Unfortunately nothing like gravity is so simple. supplies would have to be loaded from the axle and this really shouldn't be turning, but could with difficulty. moving anything around would cause balancing problems which must be compensated for, even walking from one end of a tube to the other would create dynamic loads which would then create other loads etc, until the station starts to tumble if not corrected. For a simple central-fugal machine to work it must be attached to something solid at its axis. To simulate Mars gravity on the moon is a definite possibility. This is not to say it cannot be done, but it is very complex. As a test you could build a spinning top on earth and try to keep it balanced with moving parts unbalancing it. Hmmm anyone want to try that?
I wouldn't propose a vehicle that is spinning at all stages of the flight.
There are lots of robust structures with which we are very familiar, and which are made from traditional materials - buildings, bridges and the rest - and all tend to be over-strong. Some of these even move. The true cost of AG in space is simply the launch cost - if we can build massive objects in space at moderate cost then we don't fall down the over-design hole - better is always the enemy of good enough.
My point is that you don't need to build a truly massive object in space in order to get a useful amount of gravity. Nor do you need special construction - just standard docking.
Quote from: Russel on 11/12/2018 04:41 amMy point is that you don't need to build a truly massive object in space in order to get a useful amount of gravity. Nor do you need special construction - just standard docking.These issues are already being discussed and debated on an existing thread - Realistic, near-term, rotating Space StationI suggest moving this discussion over there.
Quote from: Coastal Ron on 11/12/2018 06:14 amQuote from: Russel on 11/12/2018 04:41 amMy point is that you don't need to build a truly massive object in space in order to get a useful amount of gravity. Nor do you need special construction - just standard docking.These issues are already being discussed and debated on an existing thread - Realistic, near-term, rotating Space StationI suggest moving this discussion over there.Two examples of pragmatic artificial gravity that don't really fit in the realistic rotating space station:
- dealing with things sensibly and realistically in a way that is based on practical rather than theoretical considerations.
Bone loss in spinal cord injury is more severe than has ever been seen in space, so there is a substantial basis of experience here on earth. Bone density is maintained by physiological feedback mechanisms based not on gravity as an external force but rather on loading by muscles. This load can be reproduced by resistance exercise, which was one of the motivations behind various resistance exercise devices that have been flown. However some of the Russian long duration crewmen did not exercise at all and did have considerable bone loss. In one case one of the Russians resumed an intense regimen of running shortly after return and was reported to have suffered a stress fracture. The same thing has happened to paraplegics placed abruptly in full weight bearing in some early experimental rehab programs. Bone requires three to six months to gain significant strength when loading in increased, it responds m ore slowly than muscle. However bone loss is of significance only if it results in fracture. The risk of fracture after return is low even with long duration spaceflight without countermeasures, and moderate resistance exercise during spaceflight can limit it to levels that do not pose a significant risk. Artificial gravity may well be useful for control of floating objects or passenger comfort, but it is not essential for crew health.

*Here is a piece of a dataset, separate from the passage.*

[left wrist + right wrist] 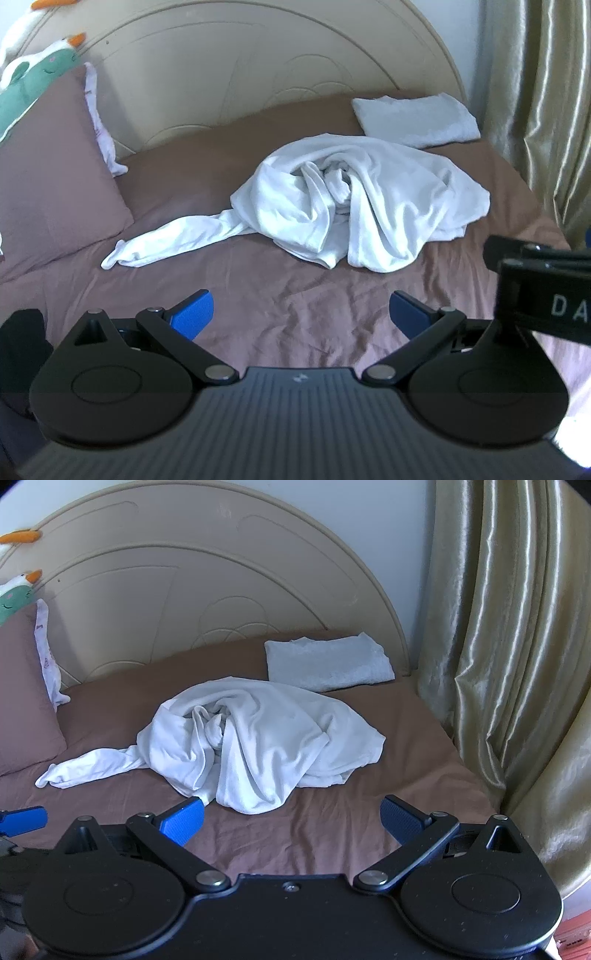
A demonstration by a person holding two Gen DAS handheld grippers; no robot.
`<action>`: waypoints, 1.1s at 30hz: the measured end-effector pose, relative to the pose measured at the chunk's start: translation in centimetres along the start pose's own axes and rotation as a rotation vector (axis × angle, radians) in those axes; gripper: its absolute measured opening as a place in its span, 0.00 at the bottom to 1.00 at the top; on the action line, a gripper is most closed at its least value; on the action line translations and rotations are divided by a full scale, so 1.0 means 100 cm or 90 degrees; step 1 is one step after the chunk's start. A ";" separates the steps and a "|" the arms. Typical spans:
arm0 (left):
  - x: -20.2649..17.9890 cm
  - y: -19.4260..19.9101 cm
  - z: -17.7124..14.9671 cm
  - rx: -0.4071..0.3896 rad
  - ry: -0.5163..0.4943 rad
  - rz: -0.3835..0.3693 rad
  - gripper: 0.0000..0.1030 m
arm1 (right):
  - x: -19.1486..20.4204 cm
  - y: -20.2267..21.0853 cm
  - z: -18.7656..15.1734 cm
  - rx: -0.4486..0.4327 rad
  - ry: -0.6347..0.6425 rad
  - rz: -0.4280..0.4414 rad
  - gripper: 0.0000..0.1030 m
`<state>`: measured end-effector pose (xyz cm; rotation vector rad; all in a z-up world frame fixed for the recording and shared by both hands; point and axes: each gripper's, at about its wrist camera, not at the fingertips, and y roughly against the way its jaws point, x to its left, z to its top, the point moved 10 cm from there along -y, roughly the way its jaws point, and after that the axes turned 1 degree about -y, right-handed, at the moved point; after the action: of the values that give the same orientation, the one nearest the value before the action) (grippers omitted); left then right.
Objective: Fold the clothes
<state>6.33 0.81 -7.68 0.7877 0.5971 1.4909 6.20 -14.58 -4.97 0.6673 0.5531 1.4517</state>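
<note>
A crumpled white long-sleeved garment (354, 206) (258, 746) lies heaped in the middle of the brown bed sheet (295, 306) (325, 834), one sleeve (159, 243) (88, 766) trailing out to the left. My left gripper (301, 314) hovers above the sheet in front of the heap, open, with nothing between its blue pads (194, 314). My right gripper (291, 821) is also open and empty, just short of the heap's near edge. A black part of the right gripper's body (543, 291) shows at the right edge of the left wrist view. A blue pad of the left gripper (24, 821) shows at the right wrist view's left edge.
A folded white cloth (417, 118) (328, 662) lies near the headboard (240, 74) (192, 602). A brown pillow (51, 177) (22, 698) and a plush toy (33, 85) (14, 598) are at the left. A gold curtain (546, 110) (498, 646) hangs along the bed's right side.
</note>
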 end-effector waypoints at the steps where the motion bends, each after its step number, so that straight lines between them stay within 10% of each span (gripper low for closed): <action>1: 0.000 0.000 0.000 -0.003 0.002 0.000 1.00 | 0.000 -0.001 -0.001 0.002 -0.001 0.001 1.00; 33: -0.002 -0.007 -0.005 0.005 0.032 -0.042 1.00 | -0.005 -0.008 -0.004 0.002 0.006 -0.021 1.00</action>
<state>6.33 0.72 -8.54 0.7313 0.6603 1.4527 6.44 -15.02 -5.80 0.6507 0.5712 1.4233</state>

That thread started with a post that is specifically about fixed space stations.
Its also mutated into building space stations into asteroid hollows.
I started this thread to talk about providing some level of artificial gravity to vehicles whose main purpose is transit between Earth space and Mars space.

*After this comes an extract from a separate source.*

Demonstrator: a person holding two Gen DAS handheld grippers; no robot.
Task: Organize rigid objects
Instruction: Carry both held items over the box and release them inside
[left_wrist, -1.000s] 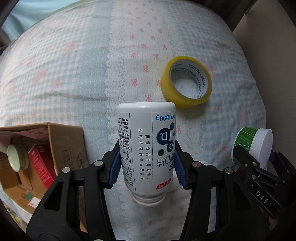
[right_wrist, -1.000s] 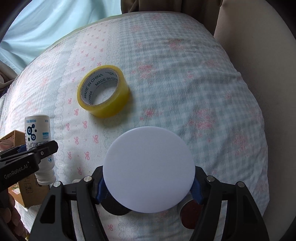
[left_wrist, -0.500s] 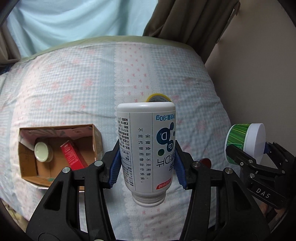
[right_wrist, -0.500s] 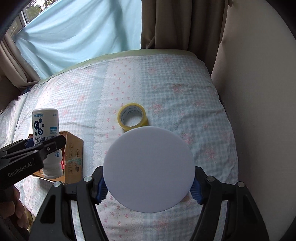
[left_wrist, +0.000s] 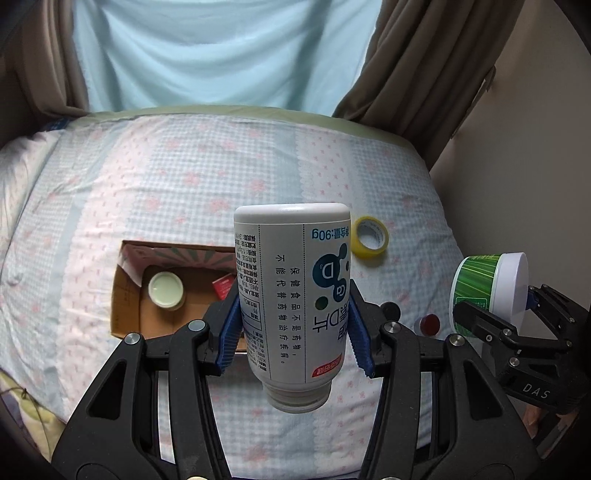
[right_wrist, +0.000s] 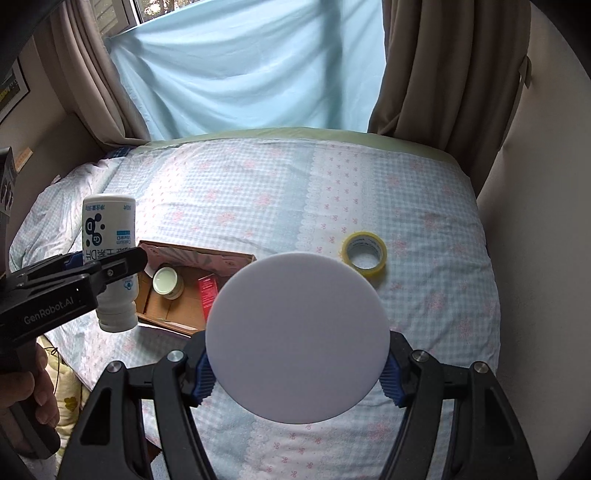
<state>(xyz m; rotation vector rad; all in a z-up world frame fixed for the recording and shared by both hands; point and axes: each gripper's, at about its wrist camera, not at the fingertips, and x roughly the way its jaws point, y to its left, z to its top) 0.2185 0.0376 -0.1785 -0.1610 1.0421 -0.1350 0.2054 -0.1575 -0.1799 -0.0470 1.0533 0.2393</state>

Quote from: Russel on 11/12/2018 11:04 pmI started this thread to talk about providing some level of artificial gravity to vehicles whose main purpose is transit between Earth space and Mars space.Then I suggest the thread title be changed to "Realistic, Near-term, Rotating Spaceships".
That thread [...] mutated into building space stations into asteroid hollows.
For a simple central-fugal machine to work it must be attached to something solid at its axis.
Quote from: Russel on 11/11/2018 01:36 pmI wouldn't propose a vehicle that is spinning at all stages of the flight.Current experience suggests it takes a while (several days) for an astronaut to get used to 0 G. Regular exposure to that switch may improve it, or they may end up in a state of permanent disorientation...
However bone loss is of significance only if it results in fracture.
(1) I have always thought that the tiny radius AG shown in 2001 might in fact be reasonable for bone health for dedicated astronauts. Rather than actually having a convincing gravity environment, it could aim for say merely moon gravity, but it can also be used as a jogging track. Running in the right direction increases gravity.
Dizziness from turning your head is largely avoided by.. not turning your head.